Ultimately, AI success is as much about culture as it is about technology. A strong data infrastructure must be accompanied by a shift in mindset, prioritising cross-functional collaboration, data literacy, and ethical considerations.
7. AI and decision-making
Algorithms focused on automation, efficiency, and quick response belong to the type of AI and machine learning mankind has already put to use for the last 60 years. What is new about the current stage of AI is that it already is far more than an automation tool. It has become a powerful engine for strategic decision-making, capable of uncovering patterns, predicting trends, and guiding leaders through complexity with data-driven insights.
The challenge is to organise the flow of data so AI can simulate different scenarios. AI agents and specialised analytics help businesses anticipate market shifts, mitigate risks, and optimise resource allocation. It also enhances human judgment by surfacing hidden correlations and challenging biases.
8. Ethical challenges
Bias in AI arises from two root causes. First, when models learn from skewed or incomplete data, leading to unfair outcomes. Second, when humans interacting with AI carry their own biases into the models by the prompts, flows, or selections they provide.

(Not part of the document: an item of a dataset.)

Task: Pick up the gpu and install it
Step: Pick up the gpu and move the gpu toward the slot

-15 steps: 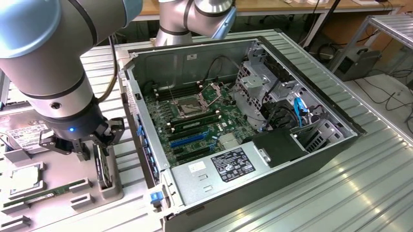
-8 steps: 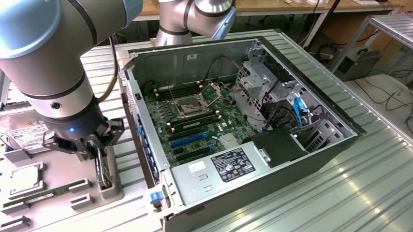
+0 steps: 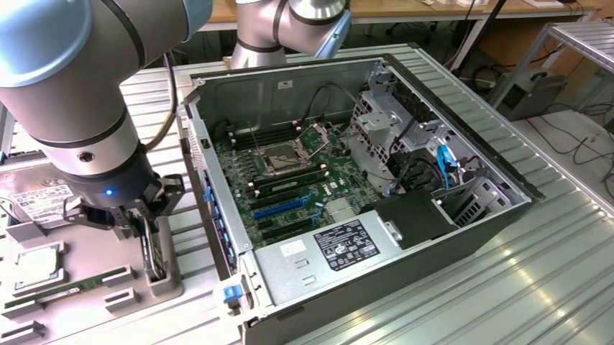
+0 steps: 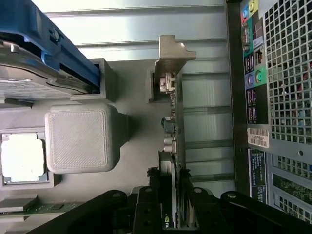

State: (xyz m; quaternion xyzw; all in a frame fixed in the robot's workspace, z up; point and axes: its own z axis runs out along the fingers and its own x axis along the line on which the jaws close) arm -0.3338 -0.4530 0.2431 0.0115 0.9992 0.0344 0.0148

To combat this, companies must implement rigorous data governance practices, regularly auditing datasets for representativeness and fairness. Techniques such as bias detection algorithms, adversarial testing, and diverse data sampling can help mitigate unintended discrimination.

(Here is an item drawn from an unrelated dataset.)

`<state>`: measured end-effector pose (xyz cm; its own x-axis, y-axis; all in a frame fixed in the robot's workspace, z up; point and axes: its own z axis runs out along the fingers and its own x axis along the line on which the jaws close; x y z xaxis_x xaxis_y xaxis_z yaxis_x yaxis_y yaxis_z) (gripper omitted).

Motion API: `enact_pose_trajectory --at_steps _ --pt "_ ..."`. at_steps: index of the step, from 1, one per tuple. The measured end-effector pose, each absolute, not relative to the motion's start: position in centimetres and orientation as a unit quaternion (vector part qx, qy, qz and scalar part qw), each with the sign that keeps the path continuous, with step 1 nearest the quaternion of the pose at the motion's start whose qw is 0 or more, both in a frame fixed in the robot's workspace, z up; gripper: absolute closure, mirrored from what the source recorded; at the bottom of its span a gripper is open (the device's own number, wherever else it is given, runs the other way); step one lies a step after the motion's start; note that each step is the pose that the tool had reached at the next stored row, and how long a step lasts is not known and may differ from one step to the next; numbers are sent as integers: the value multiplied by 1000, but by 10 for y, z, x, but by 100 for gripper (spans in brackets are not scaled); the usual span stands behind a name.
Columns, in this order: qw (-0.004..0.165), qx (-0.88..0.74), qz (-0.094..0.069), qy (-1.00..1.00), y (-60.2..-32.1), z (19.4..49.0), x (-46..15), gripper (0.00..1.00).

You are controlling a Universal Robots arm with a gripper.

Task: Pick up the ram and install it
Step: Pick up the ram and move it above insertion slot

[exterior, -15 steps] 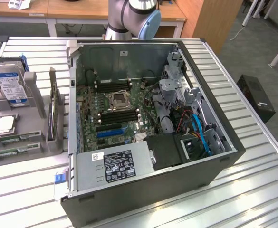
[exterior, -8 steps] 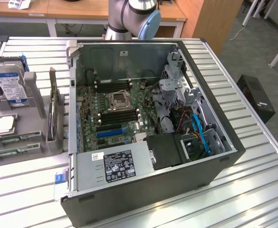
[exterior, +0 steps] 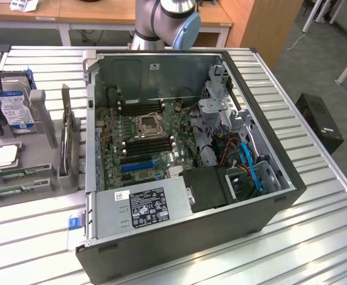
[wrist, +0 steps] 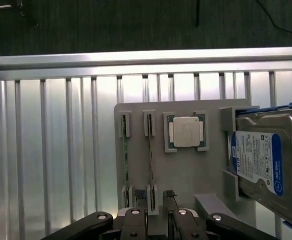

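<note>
The pincer [wrist: 160, 226] is seen with its jaws apart and clamped on nothing, hung over one edge of the grey holder [wrist: 185, 170]; the ram [wrist: 125, 160] is stood on edge in a slot of that holder, just beside a second thin stick [wrist: 149, 160]; a processor [wrist: 186, 132] and a hard drive [wrist: 258, 162] are carried by the same holder; in the exterior view the holder is set on the slatted table [exterior: 37, 237] at the left of the frame, the ram lying toward the lower left; the opened computer case [exterior: 179, 252] is placed at the centre, well apart from the ram; black memory slots [exterior: 142, 145] are ranged beside the processor socket [exterior: 146, 124].
</note>
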<state>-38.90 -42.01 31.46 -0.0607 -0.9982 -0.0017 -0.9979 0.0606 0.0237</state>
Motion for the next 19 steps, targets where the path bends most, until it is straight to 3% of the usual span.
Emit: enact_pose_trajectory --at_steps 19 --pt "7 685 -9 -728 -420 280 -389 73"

But technology alone is not enough. Fairness and ethical behaviour must be part of the company culture and training. Establishing interdisciplinary review teams, bringing together ethicists, legal experts, and domain specialists to scrutinise AI systems before they are deployed at scale, must be part of the toolbox.

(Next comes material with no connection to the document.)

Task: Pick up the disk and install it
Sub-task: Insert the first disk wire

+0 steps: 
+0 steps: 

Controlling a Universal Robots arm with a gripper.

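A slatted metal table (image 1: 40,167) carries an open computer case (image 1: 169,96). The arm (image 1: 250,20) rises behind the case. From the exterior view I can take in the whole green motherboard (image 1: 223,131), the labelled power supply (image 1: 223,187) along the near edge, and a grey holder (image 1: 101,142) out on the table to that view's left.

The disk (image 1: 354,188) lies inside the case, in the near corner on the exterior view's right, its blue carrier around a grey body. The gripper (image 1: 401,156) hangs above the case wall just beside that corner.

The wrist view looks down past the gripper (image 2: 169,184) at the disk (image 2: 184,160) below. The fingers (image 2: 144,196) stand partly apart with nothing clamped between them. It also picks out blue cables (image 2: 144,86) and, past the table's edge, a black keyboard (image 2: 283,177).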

Transparency and accountability are equally critical. AI models should not operate as “black boxes”. AI development must prioritise explainability by using interpretable AI techniques. This approach, favoured in Europe and the UK, is the most sensible one.
9. Common pitfalls
One of the most common mistakes is treating AI as a plug-and-play solution rather than a strategic investment that requires careful planning and integration. Many organisations rush to deploy AI without first ensuring they have high-quality, well-governed data.
Another critical misstep is failing to define clear success metrics and expecting immediate results without iterative refinement. AI is not a one-time deployment. It requires continuous monitoring, retraining, and adaptation as business conditions evolve.
To avoid these pitfalls: invest in AI literacy across all levels; build a strong data foundation; foster collaboration between AI engineers, data scientists, business strategists, and frontline employees; establish feedback loops with human oversight and performance audits.
10. The future of AI implementation
AI implementation is poised to move from boardroom buzzword to an invisible, indispensable force running beneath the surface of everyday business operations. Companies will no longer ask “should we use AI?” but rather “how do we solve this?”
I expect AI to shift from clunky, one-size-fits-all models to hyper-personalised, context-aware systems that adapt to individual users, industries, and even moods. Businesses should brace for the rise of AI copilots, not just automating tasks but actively enhancing human decision-making.
Ethical AI, explainability, and regulatory compliance will become non-negotiable, not just to avoid lawsuits but to build trust in an increasingly sceptical world. The future of AI is not about replacing people; it is about augmenting them.
As the AI-powered economy takes shape, I strongly believe that the currency of the future is trust. If your company can accurately interpret the vast amount of data being collected from the world, it will be trusted and therefore valued by customers, partners, and society.